Aside from the reservations I have over the practicality of such proposals, there are far more ominous implications that should concern us all. Take the police prosecution of Azhar Ahmed back in 2012 as one example. He confessed to posting several Facebook messages within days of the killing of six British servicemen in Afghanistan: “All soldiers should die and go to hell,” one read. Certainly this is a deplorable statement, but if expressed in different terms, it is not far removed from the belief that British troops should not be in “Muslim lands”, which is a political sentiment, rather than a criminal act.

A spokesperson for Yorkshire police said: “He didn’t make his point very well and that is why he has landed himself in bother”. According to the police then, the price for not expressing oneself “very well” is a two-year community sentence. To add to the sense of arbitrariness surrounding these proceedings, the district judge who presided over Ahmed’s sentencing claimed his remarks where “derogatory, disrespectful and inflammatory”, and he was guilty of sending a “grossly offensive communication”. The idea of potential two-year jail sentences hinging on this lettering in the near future is a particularly worrying one. Who is to determine what constitutes “offensive communication” in such matters? No government should be able to get away with such a catch-all charge. The subjective nature of the term “offensive” is also problematic, as it is open to political manipulation by both the government and strident interest groups.
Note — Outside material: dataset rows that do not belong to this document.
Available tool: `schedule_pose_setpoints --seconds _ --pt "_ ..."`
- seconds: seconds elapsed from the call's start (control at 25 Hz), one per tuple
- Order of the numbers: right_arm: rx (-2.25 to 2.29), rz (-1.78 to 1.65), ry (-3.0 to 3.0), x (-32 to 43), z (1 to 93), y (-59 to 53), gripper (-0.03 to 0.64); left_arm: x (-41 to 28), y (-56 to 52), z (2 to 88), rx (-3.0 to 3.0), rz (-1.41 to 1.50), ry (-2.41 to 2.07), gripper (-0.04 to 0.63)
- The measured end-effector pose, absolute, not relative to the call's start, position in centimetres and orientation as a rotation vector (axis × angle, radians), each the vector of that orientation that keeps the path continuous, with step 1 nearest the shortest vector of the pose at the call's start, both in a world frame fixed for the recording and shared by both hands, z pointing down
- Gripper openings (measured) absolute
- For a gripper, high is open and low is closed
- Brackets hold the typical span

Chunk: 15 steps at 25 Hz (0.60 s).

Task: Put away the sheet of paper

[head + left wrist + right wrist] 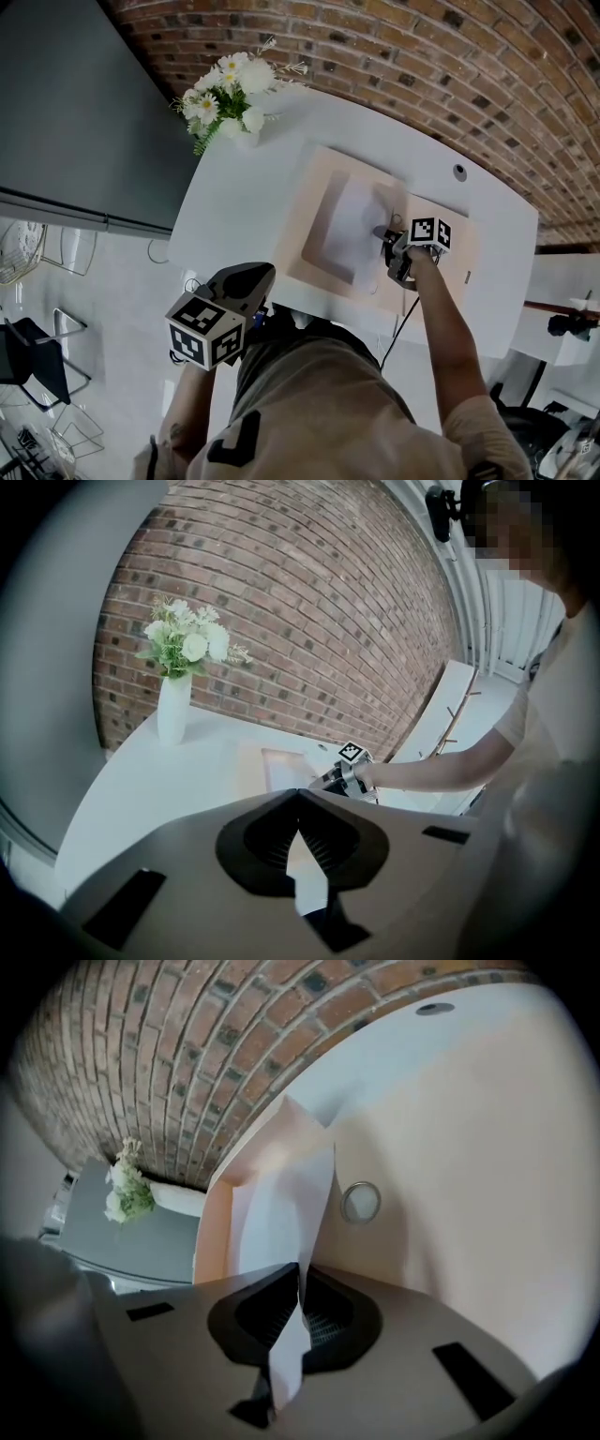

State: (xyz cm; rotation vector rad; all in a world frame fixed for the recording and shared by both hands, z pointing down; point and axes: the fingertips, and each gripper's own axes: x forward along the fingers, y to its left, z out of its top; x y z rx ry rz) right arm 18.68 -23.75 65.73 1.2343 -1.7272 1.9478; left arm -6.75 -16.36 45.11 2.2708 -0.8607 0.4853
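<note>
Your right claw is clamped on the near edge of the paper. The sheet stands edge-up between the jaws and runs straight ahead, its long axis in line with the claw. Farther out, it lies over the open peach folder on the counter, just left of the folder's snap. Your left claw is closed on nothing, back by your body and well apart from the paper. The right is nearer, so laying the sheet flat in the folder looks like its job.

Your right gripper covers the near edge of the sheet of paper; below the sheet, your body hides the desk front.
</note>
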Motion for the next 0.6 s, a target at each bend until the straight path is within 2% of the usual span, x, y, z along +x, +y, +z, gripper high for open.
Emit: schedule_pose_setpoints --seconds 0.2,0.44,0.6 --pt "1.291 2.148 -1.657 18.6 65.9 -23.9 0.025 -6.1 -16.3 45.2 2.275 0.492 -0.826 0.015" --pt "1.111 2.11 -1.766 17.3 64.7 -23.3 0.025 -5.8 -16.4 45.3 2.279 0.504 -0.798 0.015" --pt "1.194 2.036 -1.83 18.2 64.4 -23.8 0.025 -6.1 -16.3 45.6 2.271 0.516 -0.792 0.015"
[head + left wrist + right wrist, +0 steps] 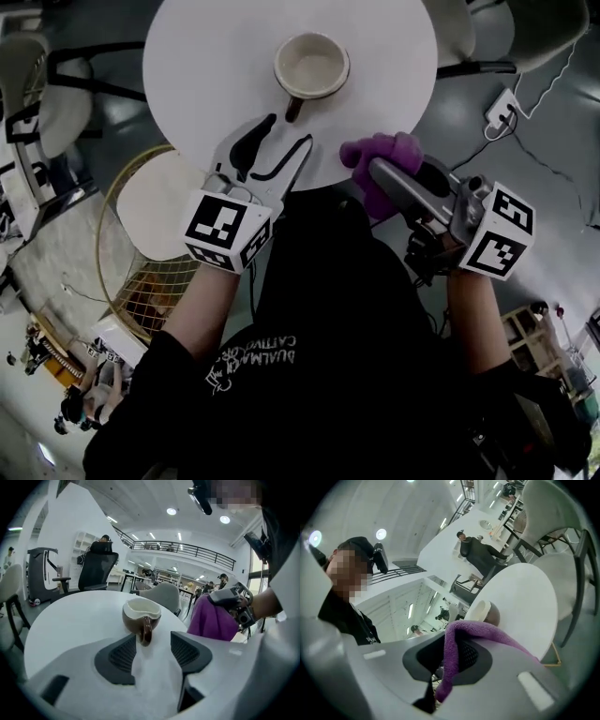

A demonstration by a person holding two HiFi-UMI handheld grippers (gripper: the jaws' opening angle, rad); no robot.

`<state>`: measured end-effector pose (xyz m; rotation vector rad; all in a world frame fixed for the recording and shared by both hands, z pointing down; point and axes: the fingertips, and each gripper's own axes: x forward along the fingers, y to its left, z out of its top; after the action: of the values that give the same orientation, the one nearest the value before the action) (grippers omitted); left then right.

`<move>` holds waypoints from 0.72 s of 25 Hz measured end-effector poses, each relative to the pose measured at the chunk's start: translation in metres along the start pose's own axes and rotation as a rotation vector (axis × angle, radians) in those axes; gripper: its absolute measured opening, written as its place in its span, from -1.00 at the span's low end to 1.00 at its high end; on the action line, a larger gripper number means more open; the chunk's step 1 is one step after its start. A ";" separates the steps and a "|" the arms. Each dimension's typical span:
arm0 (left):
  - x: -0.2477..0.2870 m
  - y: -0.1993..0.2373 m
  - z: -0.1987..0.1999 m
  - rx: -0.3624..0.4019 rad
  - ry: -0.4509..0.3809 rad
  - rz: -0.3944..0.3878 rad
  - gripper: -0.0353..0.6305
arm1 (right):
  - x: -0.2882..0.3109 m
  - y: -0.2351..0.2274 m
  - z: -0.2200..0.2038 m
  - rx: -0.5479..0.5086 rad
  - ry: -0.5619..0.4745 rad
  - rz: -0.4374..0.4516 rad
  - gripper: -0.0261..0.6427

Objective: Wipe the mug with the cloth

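Observation:
A brown mug (pixel 311 66) with a cream inside stands upright on the round white table (pixel 216 56), its handle turned toward me. My left gripper (pixel 289 131) hovers over the table's near part, open, with nothing between its pads. In the left gripper view the mug (pixel 140 616) sits just beyond the fingertips, its handle in line with the gap of the gripper (pixel 153 641). My right gripper (pixel 375 173) is at the table's near right edge, shut on a purple cloth (pixel 380 155). In the right gripper view the cloth (pixel 487 632) drapes over one jaw, with the mug (pixel 487 612) behind it.
A wire-frame chair with a pale seat (pixel 141 253) stands at the table's near left. More pale chairs stand at the left (pixel 56 103) and the far right (pixel 450 28). A power strip with a cable (pixel 502 108) lies on the grey floor at the right.

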<state>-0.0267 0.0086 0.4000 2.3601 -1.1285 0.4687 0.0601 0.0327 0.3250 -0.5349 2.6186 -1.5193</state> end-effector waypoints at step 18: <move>0.037 0.033 0.007 0.141 -0.071 0.021 -0.59 | 0.098 -0.040 -0.005 -0.493 0.090 -0.021 -0.82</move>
<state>-0.0306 -0.0363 0.4216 2.5063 -1.1889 0.4903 -0.0226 -0.0134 0.3733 -0.5312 3.0728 -0.9062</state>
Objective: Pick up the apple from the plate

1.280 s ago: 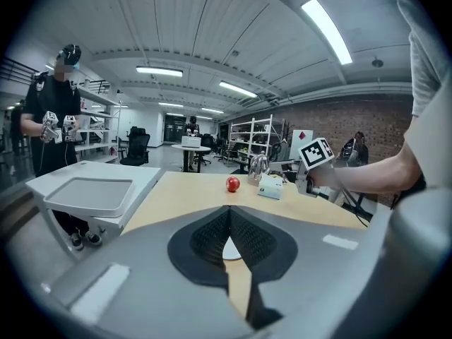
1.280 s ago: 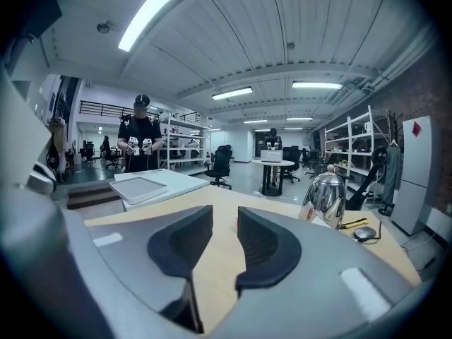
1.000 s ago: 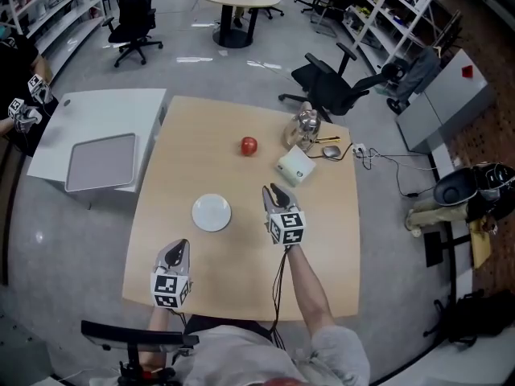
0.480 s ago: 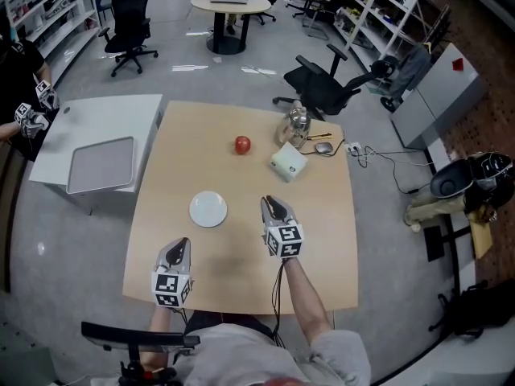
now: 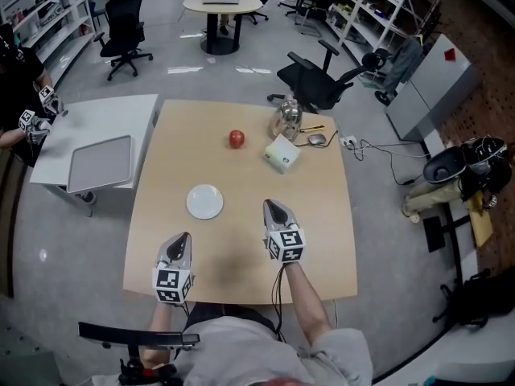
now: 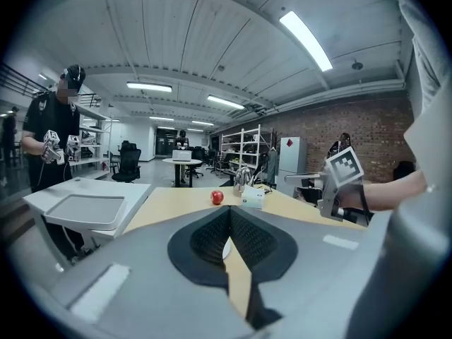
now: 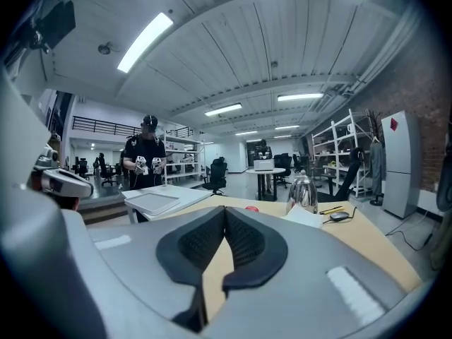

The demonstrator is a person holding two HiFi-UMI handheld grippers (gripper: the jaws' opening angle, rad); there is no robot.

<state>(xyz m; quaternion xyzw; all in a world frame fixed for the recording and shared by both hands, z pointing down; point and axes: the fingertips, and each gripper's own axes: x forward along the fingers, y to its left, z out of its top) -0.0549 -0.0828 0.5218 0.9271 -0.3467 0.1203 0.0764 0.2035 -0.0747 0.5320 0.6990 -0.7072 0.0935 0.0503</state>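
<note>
I hold my left gripper and right gripper at lower centre, both pressed together, empty. The apple sits upper centre (off the plate).

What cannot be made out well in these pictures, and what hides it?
- Plate: in the left gripper view it sits behind the shut left tool; only a white sliver shows.
- Apple: in the right gripper view the shut right tool covers all but its top.
- White box: in the head view any print is too small to read.
</note>
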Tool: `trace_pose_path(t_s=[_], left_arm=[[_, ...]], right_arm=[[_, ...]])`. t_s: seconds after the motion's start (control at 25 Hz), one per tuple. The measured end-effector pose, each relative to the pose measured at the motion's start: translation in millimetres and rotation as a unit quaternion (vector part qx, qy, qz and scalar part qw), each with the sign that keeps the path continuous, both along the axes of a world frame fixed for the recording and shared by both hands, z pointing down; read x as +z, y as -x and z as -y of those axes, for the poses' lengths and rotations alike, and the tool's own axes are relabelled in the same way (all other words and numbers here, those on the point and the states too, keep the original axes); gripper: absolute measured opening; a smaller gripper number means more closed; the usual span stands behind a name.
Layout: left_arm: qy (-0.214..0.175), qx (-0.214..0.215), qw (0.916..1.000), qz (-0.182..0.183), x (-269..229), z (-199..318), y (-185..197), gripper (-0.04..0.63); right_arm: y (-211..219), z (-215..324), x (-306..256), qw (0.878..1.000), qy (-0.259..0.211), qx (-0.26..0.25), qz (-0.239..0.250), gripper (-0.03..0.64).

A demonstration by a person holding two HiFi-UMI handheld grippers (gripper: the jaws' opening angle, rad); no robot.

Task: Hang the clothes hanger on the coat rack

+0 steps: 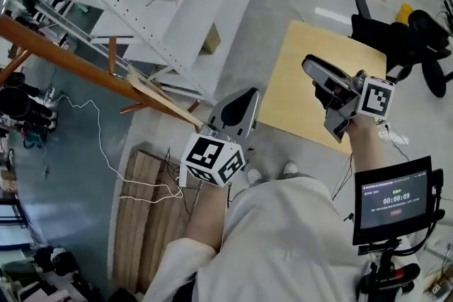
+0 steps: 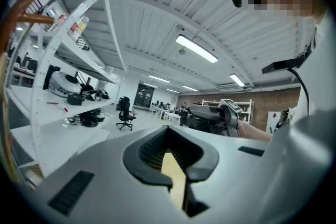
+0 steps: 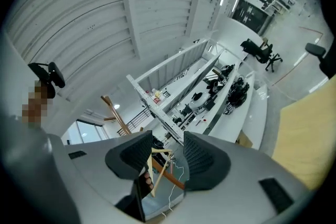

With the 2015 General Election fast approaching, Grayling’s comments in the wake of several prolific cases of internet trolling smack more of a party appealing to voters’ emotions than about protecting their rights and freedoms. Ministers should instead be taking this opportunity to reflect calmly on the problem of internet abuse instead of viewing it as yet another vote-attracting opportunity. Jangling prison keys in such a manner makes it all the more apparent that Grayling is speaking less to the actual and potential victims of this type of behaviour than he is to his law-and-order constituents, specifically those who have little real understanding of the issue and its complexities but are scared of it anyway.

Poorly conceived, knee-jerk laws aimed at arbitrating what can and cannot be said by the citizens of a modern democracy should arouse suspicion even in the slowest mind. It is important to remember that two years is an extremely serious stretch of prison time, and is a potential sentence for selling knives illegally, causing death by dangerous driving, racially aggravated common assault, ill treatment of patients or imprisoning a woman. As offensive and damaging as trolling can be, placing it alongside such crimes feels disproportionate to say the least.

Cases of overwhelming public interest which appeal to our feelings and distort our judgment are always worthy of our scrutiny, and Grayling’s latest headline-grabbing initiative is a perfect example of a well-known legal adage: “hard cases make bad laws”.